# Heading To Ocean City, Md



## rdvholtwood (Sep 18, 2008)

We are off to Ocean City, MD this Saturday - staying at Frontier Town - just wondering if anyone else will be in the area? We couldn't get the site for the full week so after Thursday, we will be moving to Castaways.

If anyone has any suggestions on what to do or see - let us know!

Rick


----------



## battalionchief3 (Jun 27, 2006)

When you go to castaways, say Hi to the grey haired bus driver with glasses, Ray. Also he said Tipping is not a city in China, at least that is what is says on the bucket on the dash of the bus. Thrashers frys, Dumsers dairyland, The cork bar and Secrets.....You can find me thier in July. Enjoy your trip.


----------



## mikenkristipa (May 11, 2008)

Rick and Donna,

Have a great time and safe trip.

Wish we could tag along but I have to have a couple of weekends to get things done around the house.

Mike


----------



## rdvholtwood (Sep 18, 2008)

battalionchief3 said:


> When you go to castaways, say Hi to the grey haired bus driver with glasses, Ray. Also he said Tipping is not a city in China, at least that is what is says on the bucket on the dash of the bus. Thrashers frys, Dumsers dairyland, The cork bar and Secrets.....You can find me thier in July. Enjoy your trip.


Along with the green turtle, kirby's, Tony's pizza.......


----------



## rdvholtwood (Sep 18, 2008)

battalionchief3 said:


> When you go to castaways, say Hi to the grey haired bus driver with glasses, Ray. Also he said Tipping is not a city in China, at least that is what is says on the bucket on the dash of the bus. Thrashers frys, Dumsers dairyland, The cork bar and Secrets.....You can find me thier in July. Enjoy your trip.

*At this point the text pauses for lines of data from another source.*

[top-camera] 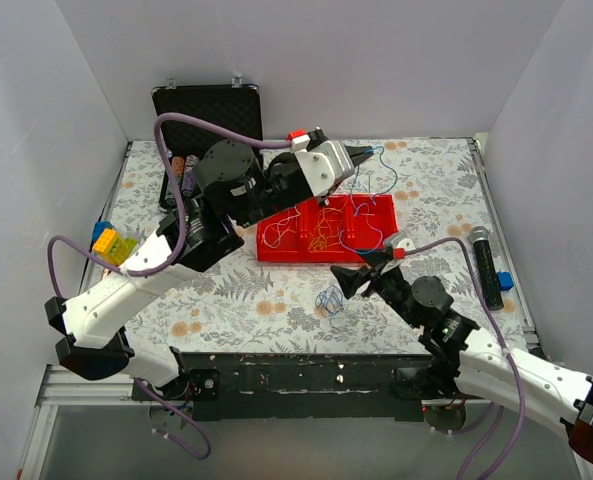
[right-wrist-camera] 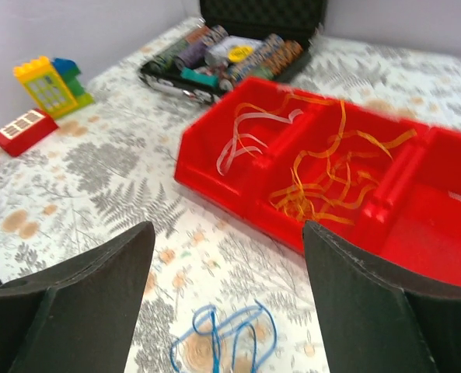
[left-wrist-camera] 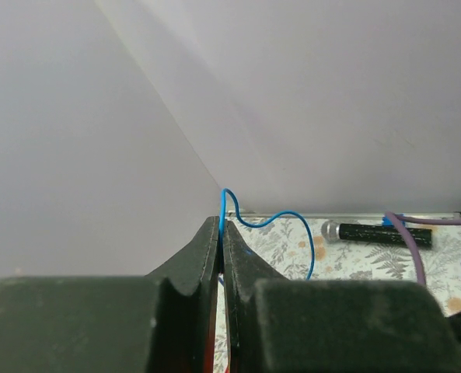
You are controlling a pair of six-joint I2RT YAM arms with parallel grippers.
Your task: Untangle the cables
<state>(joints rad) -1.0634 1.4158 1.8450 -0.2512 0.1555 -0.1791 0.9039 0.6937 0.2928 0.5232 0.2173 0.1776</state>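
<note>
My left gripper [top-camera: 364, 154] is raised over the back edge of the red tray [top-camera: 276, 247] and is shut on a thin blue cable [top-camera: 386, 178] that hangs down towards the tray. In the left wrist view the blue cable [left-wrist-camera: 281, 220] rises from between the closed fingertips [left-wrist-camera: 211, 233]. White cables [right-wrist-camera: 242, 140] and orange cables [right-wrist-camera: 331, 179] lie in separate tray compartments. A loose blue cable bundle [top-camera: 329, 300] lies on the table in front of the tray. My right gripper [top-camera: 348, 280] is open and empty just above that bundle [right-wrist-camera: 222, 338].
An open black case [top-camera: 208, 110] with batteries stands at the back left. Toy bricks [top-camera: 111, 243] sit at the left edge. A black cylinder [top-camera: 486, 265] and a small blue block [top-camera: 505, 281] lie at the right. White walls surround the table.
</note>
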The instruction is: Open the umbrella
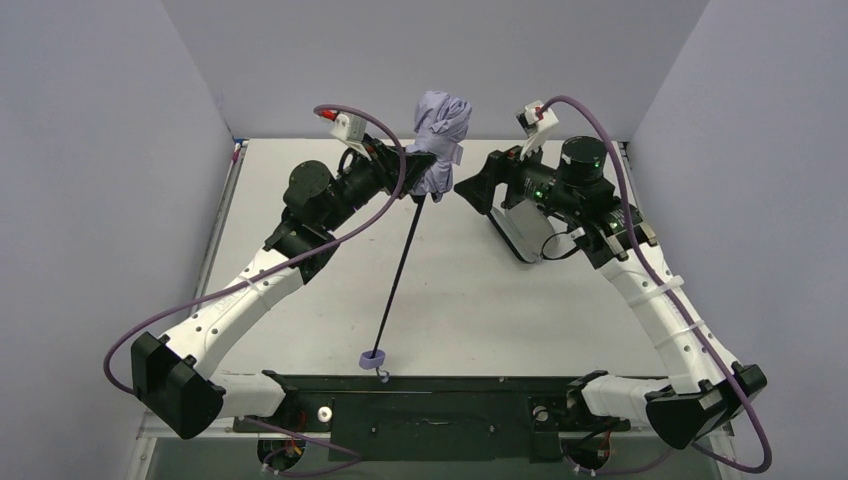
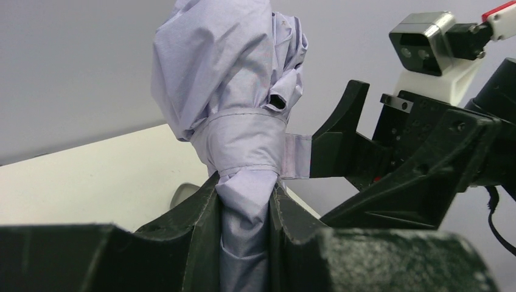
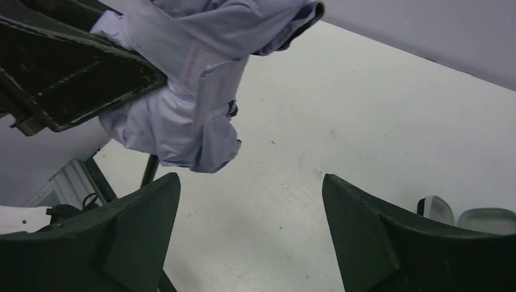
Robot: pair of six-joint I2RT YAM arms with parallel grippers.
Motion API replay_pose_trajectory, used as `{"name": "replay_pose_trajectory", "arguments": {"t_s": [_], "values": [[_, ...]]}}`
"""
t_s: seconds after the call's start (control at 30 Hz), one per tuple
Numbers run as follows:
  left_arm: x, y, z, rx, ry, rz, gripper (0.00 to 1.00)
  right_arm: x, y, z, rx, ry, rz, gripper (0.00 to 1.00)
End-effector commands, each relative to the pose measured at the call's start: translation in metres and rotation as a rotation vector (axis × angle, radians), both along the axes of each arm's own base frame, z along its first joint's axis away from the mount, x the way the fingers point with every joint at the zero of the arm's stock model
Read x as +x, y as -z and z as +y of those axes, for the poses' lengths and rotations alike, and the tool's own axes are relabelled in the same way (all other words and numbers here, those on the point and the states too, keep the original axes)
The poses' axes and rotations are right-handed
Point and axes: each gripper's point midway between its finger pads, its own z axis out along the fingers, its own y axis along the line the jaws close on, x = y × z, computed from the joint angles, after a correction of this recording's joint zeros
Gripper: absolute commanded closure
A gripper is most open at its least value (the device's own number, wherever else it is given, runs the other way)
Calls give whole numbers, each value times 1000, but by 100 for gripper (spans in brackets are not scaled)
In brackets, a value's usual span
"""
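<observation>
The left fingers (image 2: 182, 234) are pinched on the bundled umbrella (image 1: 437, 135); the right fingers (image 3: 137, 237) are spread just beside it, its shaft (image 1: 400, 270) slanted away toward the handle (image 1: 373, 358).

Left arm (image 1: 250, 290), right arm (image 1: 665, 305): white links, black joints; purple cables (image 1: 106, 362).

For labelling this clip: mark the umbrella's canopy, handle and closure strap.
canopy (image 1: 441, 120), top view, bundled lavender fabric.
handle (image 1: 365, 359), top view, rim of the knob.
closure strap (image 2: 296, 156), left wrist view, the protruding tab.
</observation>
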Motion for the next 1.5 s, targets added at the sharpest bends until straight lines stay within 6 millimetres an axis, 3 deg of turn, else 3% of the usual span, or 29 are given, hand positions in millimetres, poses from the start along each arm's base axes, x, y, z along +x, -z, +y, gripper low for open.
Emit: {"name": "replay_pose_trajectory", "arguments": {"t_s": [0.0, 0.17, 0.3, 0.53, 0.7, 0.9, 1.17, 1.33, 1.4, 1.47], "values": [[-14, -45, 10, -64, -3, -128, 100, -12, -24, 11, 61, -42, 0, 18], [-18, -42, 5, -55, 18, -130, 100, 3, -30, 14, 90, -10, 18, 21], [-20, -39, 3, -46, 26, -128, 100, 13, -42, 19, 161, -4, 29, 31], [-21, -37, 1, -32, 27, -131, 100, 17, -55, 25, 222, -20, 34, 39], [-22, -34, 1, -22, 29, -131, 100, 21, -57, 19, 229, -3, 26, 53], [-21, -29, 1, -15, 28, -126, 100, 16, -61, 17, 236, -32, 22, 52], [-22, -34, -3, -28, 40, -133, 100, 22, -38, 20, 182, -17, 73, 57], [-22, -36, -3, -25, 41, -140, 100, 16, -24, 26, 152, -41, 103, 64], [-24, -37, -4, -20, 49, -154, 100, 14, -18, 27, 141, -45, 110, 70], [-26, -40, -5, -16, 55, -168, 100, 16, -14, 26, 134, -40, 110, 87]]}}
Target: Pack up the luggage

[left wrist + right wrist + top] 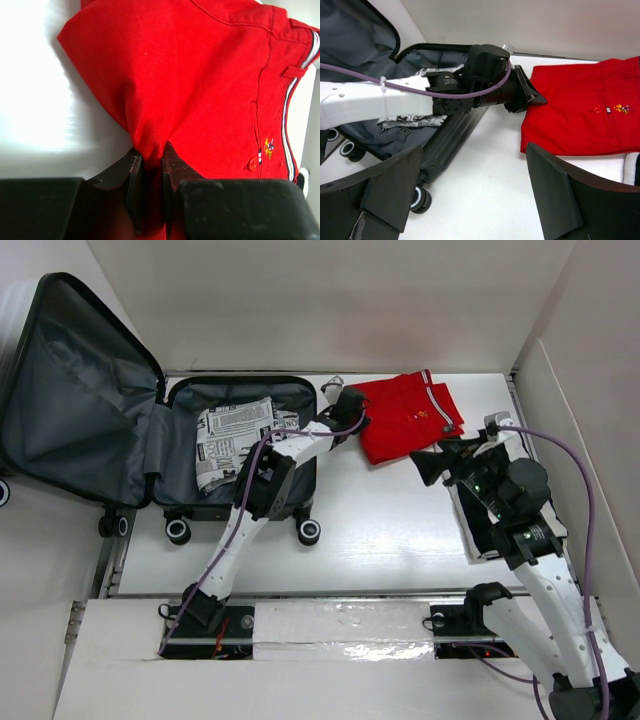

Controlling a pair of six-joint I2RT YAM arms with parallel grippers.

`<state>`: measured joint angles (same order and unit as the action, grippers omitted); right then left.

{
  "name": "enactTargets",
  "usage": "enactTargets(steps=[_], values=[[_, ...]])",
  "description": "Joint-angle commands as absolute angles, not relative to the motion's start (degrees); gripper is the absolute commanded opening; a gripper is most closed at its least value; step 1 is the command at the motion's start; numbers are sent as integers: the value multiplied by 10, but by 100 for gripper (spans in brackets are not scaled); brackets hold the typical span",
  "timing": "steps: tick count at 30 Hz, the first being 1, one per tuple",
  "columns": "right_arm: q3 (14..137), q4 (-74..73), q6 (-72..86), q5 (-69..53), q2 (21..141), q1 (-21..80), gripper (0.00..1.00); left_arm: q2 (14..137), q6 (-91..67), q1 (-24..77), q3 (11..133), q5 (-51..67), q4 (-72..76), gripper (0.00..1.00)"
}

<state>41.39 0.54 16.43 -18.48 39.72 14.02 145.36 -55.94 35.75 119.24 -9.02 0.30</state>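
Note:
The luggage (180, 502) lies open at the left, its lid (70, 390) raised, with a black-and-white printed garment (232, 445) folded in its grey lining. Red shorts (410, 415) lie flat on the table to its right. My left gripper (352, 422) is shut on the left edge of the shorts; the left wrist view shows red cloth (200, 75) pinched between the fingers (134, 175). My right gripper (432, 465) is open and empty, just right of the shorts; its wrist view shows the suitcase (445, 145), the left gripper (530, 95) and the shorts (585, 110).
A white folded item (478, 525) lies under the right arm at the table's right. White walls enclose the table at the back and right. The suitcase wheels (308, 532) stand at its near edge.

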Motion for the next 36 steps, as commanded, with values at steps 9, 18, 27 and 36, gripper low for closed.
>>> enactTargets(steps=[9,18,27,36], values=[[348,134,207,-122,428,144,89,1241,-394,283,1157,100,63,0],[307,169,208,-96,457,144,89,1068,-291,175,1037,163,-49,0],[293,167,204,-83,443,144,89,921,-314,-31,711,167,16,0],[296,155,197,-76,441,144,90,941,-266,-115,641,110,-34,0]])
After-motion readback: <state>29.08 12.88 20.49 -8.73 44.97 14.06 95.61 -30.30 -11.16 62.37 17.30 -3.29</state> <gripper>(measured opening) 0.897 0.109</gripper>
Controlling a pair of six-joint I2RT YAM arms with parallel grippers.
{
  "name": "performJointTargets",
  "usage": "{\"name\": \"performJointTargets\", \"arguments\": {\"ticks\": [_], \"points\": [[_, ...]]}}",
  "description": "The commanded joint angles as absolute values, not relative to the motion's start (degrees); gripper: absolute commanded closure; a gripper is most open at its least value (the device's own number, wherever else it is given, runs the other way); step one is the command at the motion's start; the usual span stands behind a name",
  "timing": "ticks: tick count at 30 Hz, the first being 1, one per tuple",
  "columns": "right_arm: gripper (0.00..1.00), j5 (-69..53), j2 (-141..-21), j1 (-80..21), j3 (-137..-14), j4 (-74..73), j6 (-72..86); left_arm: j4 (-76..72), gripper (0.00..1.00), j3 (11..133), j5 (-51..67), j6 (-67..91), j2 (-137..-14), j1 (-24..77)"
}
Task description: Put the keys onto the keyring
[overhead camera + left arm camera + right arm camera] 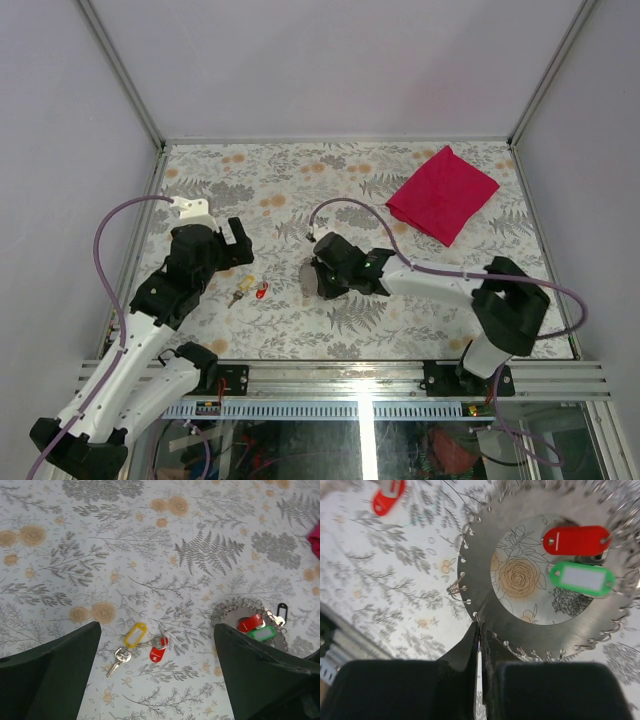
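Note:
Two keys lie on the flowered table: one on a yellow tag (135, 635) (245, 285), one on a red tag (158, 651) (263, 291). The yellow one's silver key (119, 659) points down-left. My left gripper (156, 645) (235, 245) hangs open just above them, a finger on each side. To their right lies the keyring (480, 580) (226, 611), a flat metal ring edged with small clips, carrying a red tag (577, 540) and a green tag (582, 578). My right gripper (480, 627) (325, 280) is shut on the ring's near rim.
A folded red cloth (443, 192) lies at the back right of the table. A small black clip (281, 609) sits at the keyring's far side. Metal frame rails (360, 378) run along the near edge, and grey walls enclose the table.

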State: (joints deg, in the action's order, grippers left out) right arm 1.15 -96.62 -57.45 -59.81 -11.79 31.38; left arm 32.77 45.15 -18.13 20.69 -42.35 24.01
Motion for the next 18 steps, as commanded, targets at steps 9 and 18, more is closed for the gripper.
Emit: {"name": "performJointTargets", "arguments": {"ticks": [9,18], "points": [[1.0,6.33,-72.08,-57.93,-60.19,-18.6,24.67,19.54,0.0,46.47,6.9,16.78,-39.72,23.99],[1.0,5.92,-66.1,-57.93,-65.56,-28.24,21.76,13.25,0.03,47.57,22.78,8.16,-42.63,29.92]]}}
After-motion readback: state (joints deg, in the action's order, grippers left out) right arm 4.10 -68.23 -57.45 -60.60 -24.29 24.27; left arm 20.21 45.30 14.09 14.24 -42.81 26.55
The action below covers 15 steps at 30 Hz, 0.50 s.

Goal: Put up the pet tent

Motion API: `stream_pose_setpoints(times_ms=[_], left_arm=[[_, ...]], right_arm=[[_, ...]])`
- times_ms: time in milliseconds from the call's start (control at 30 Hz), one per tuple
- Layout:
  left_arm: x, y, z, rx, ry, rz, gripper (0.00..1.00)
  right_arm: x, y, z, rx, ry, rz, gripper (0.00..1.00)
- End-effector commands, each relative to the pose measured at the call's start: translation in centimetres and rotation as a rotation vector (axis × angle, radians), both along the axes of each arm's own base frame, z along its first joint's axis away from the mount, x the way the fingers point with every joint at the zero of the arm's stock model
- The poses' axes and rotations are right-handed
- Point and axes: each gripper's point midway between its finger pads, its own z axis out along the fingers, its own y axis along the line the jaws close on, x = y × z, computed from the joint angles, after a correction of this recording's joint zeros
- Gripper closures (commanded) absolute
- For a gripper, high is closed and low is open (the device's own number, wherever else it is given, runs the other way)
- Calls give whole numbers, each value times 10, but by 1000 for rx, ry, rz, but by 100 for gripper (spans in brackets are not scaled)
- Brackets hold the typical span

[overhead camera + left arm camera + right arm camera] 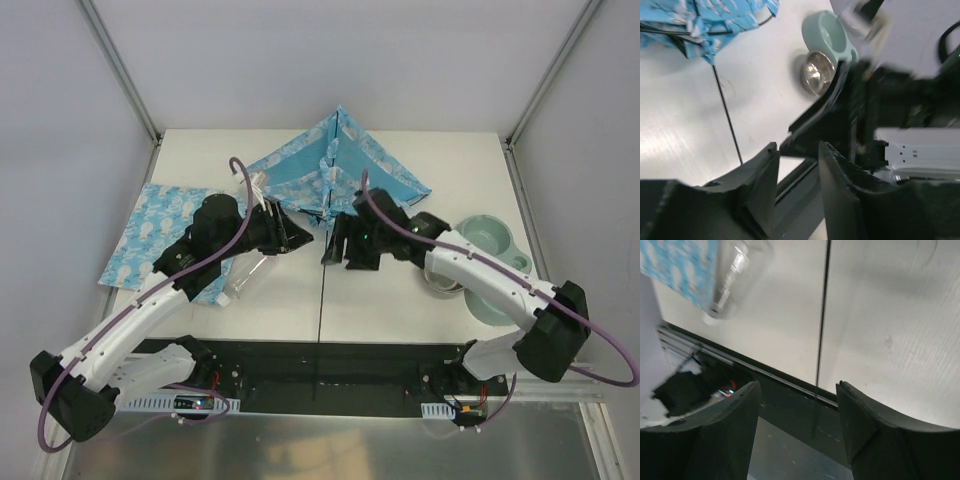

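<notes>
The pet tent [335, 165] is blue printed fabric, peaked and crumpled, at the back centre of the table. Its near edge shows at the top left of the left wrist view [705, 25]. My left gripper [303, 237] hovers just in front of the tent's near edge, pointing right. Its jaws are a little apart with nothing between them [797, 150]. My right gripper [333, 247] faces it from the right, close by, and its dark body [865, 100] fills the left wrist view. The right gripper [797, 390] is open and empty over the table's near edge.
A flat light-blue printed mat [160, 235] lies at the left with a clear plastic bottle [245, 275] [737, 275] on its near corner. A teal double bowl [490, 245] with a steel bowl [817, 72] sits at the right. A dark seam [321, 300] runs down the table's middle.
</notes>
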Motion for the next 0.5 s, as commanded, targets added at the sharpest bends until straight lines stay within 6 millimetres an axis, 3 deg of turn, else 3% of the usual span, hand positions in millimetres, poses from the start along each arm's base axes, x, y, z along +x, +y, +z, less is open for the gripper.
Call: stream_pose_setpoints(times_ms=[0,167,300,467], left_arm=[[8,33,38,57,-195,142,56],[8,50,50,73,-249,209,45],[9,55,55,74,-255,237,39],[13,57,54,91,-233,264,34]], right_arm=[[-36,14,-36,0,-76,127,33],[-69,47,-75,27,-86,219,35],[-76,66,-102,36,-84,221,37],[-78,72,-123,13,-50,203,45]])
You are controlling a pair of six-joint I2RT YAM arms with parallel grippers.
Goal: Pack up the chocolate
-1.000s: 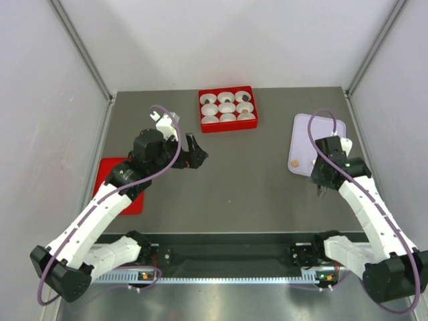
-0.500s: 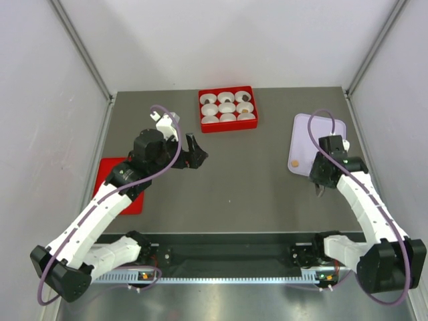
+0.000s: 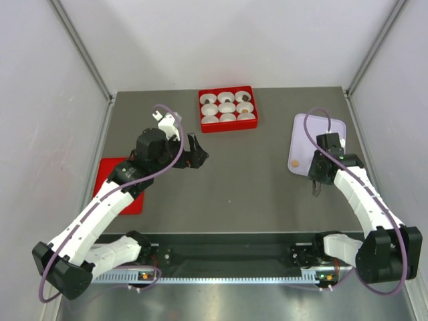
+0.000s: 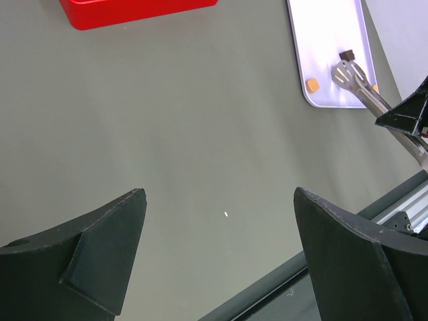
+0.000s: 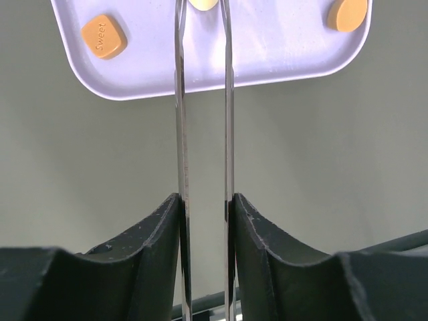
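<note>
Since 1 second ago the right gripper [image 5: 204, 200] has edged toward the lavender tray [image 5: 267, 57], clamped on metal tongs [image 5: 180, 134]. The tray holds 3 tan chocolates [image 5: 103, 37]. The left gripper [image 4: 219, 194] hangs spread wide. The red box [image 3: 229, 127] holds 9 paper cups [image 3: 227, 108], some with chocolates.

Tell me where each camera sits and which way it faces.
Top: above and behind the bases, looking down on the table; the left arm and right arm show.
Left wrist: on the left arm, facing across the table toward the tray; the open left gripper shows below.
Right wrist: on the right arm, facing along the tongs to the tray; the right gripper clamps them.
Shared: both wrist views show the tray, tan chocolate and tongs.
</note>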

Along with the green turtle, kirby's, Tony's pizza.......


----------



## Just Add Dirt (May 5, 2009)

Seacrets is great, Assateague Is. is cool (go south outta Frontier over Verizano Bridge) 1 State & 1 Federal Park. Very useful link: http://www.atbeach.com/
Good food; nice atmosphere: http://www.hooperscrabhouse.com/
Also My personal favorite is Harborside Resturant at the commercial harbor; you have to try their signature drink "the Orange Crush": next door is The Captians Galley; has some really great food too! These are all close to Frontier town and Castaways.
410-213-1846 
12841 Harbor Road - West OC 
Ocean City, MD 21842

Eric


----------



## battalionchief3 (Jun 27, 2006)

Oh yeah Tony's, upper deck please. Pepperoni and green peppers.


----------



## BritsOnTour (Sep 15, 2006)

We'll be heading down to Chincoteague this afternoon, until Sunday, staying at Pine Grove with 6 tenting families. Hopefully the rain will subside at some point and we can enjoy the National Parks!

Ali


----------



## rdvholtwood (Sep 18, 2008)

BritsOnTour said:


> We'll be heading down to Chincoteague this afternoon, until Sunday, staying at Pine Grove with 6 tenting families. Hopefully the rain will subside at some point and we can enjoy the National Parks!
> 
> Ali


Have a great trip!!


----------



## rdvholtwood (Sep 18, 2008)

We arrived at Frontier Town - late afternoon to find our site flooded out. Hopefully things will dry out soon! The campground is nice, but, very busy with lots of golf carts and people walking around. The bay is close by and most of the sites along their have water up to their TT's. We have an outback a few sites up from us, but, have not seen anyone. There is also another camped close to the bay.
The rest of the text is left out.